Book Review: Instant Mom

Kara Lucas, MSW, shares another book review with us:  This time she gives Instant Mom, by Nia Vardalos a solid 4 stars.



Description: Writer and star of My Big Fat Greek Wedding, Nia Vardalos firmly believed she was supposed to be a mom, but Mother Nature and modern medicine had put her into a headlock. So she made a choice that shocked friends, family, and even herself: with only fourteen hours’ notice, she adopted a preschooler.

Review: Instant Mom by Nia Vardalos is the perfect summery, beachy read for any adoptive parent or person interested in possibly adopting. Funny, chatty, and personable, Nia’s adoption memoir had me laughing out loud in places. I loved her voice; I honestly found myself wishing I could somehow be her friend. (Also a plus: she calls social workers really pretty angels! Now she’s a friend for life!)

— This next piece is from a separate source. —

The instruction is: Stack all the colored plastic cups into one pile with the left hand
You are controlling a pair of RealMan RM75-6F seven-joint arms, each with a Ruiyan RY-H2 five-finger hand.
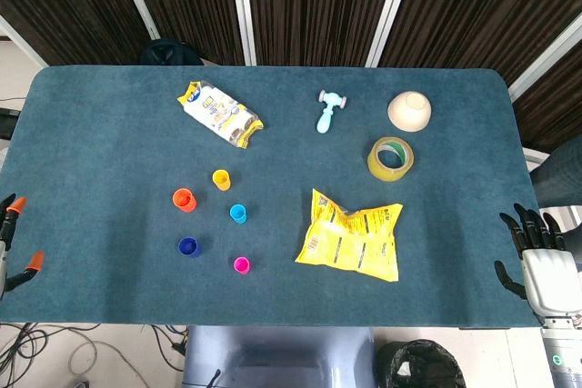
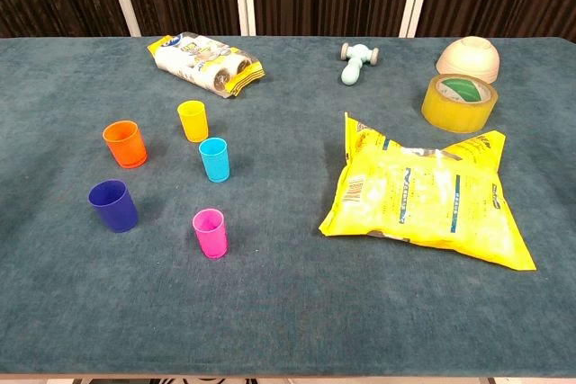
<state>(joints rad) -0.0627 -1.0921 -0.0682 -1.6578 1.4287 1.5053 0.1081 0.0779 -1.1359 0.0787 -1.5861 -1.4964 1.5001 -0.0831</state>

On a more poignant note, she bravely chronicles her heartbreaking journey through infertility and the sometimes agonizing adoption process and the hard road of waiting for that certain phone call. Prospective adoptive parents and first-time adoptive parents alike will be able to relate a lot to her struggles and triumphs throughout the whole book: from the bewilderment of what to buy for a preschooler, to the success of getting Ilaria to sleep through the night for the first time.

Nia Vardalos is a spokesperson for National Adoption Day, and the fost-adopt adoption community is blessed to have such a positive and enthusiastic celebrity in our corner.

Highly recommended.

Target Audience: Any person interested in adoption or adoptive parent, also a great read for anyone just interested in the subject.

Strengths: Funny and easy read; a very good “How to Adopt” appendix in the back, plus links to great resources.

Weaknesses: Nia speaks often about how she dreamed about her future daughter, and felt as if she was given signs that she would someday adopt a girl with “blond highlights.” While I do not doubt her personal experience whatsoever, I would caution potential prospective adoptive parents by saying that not anyone has such clear-cut premonitions as to what type of child will come into their family. And of course, sometimes children struggle with attachment issues far more significant than what this family encountered.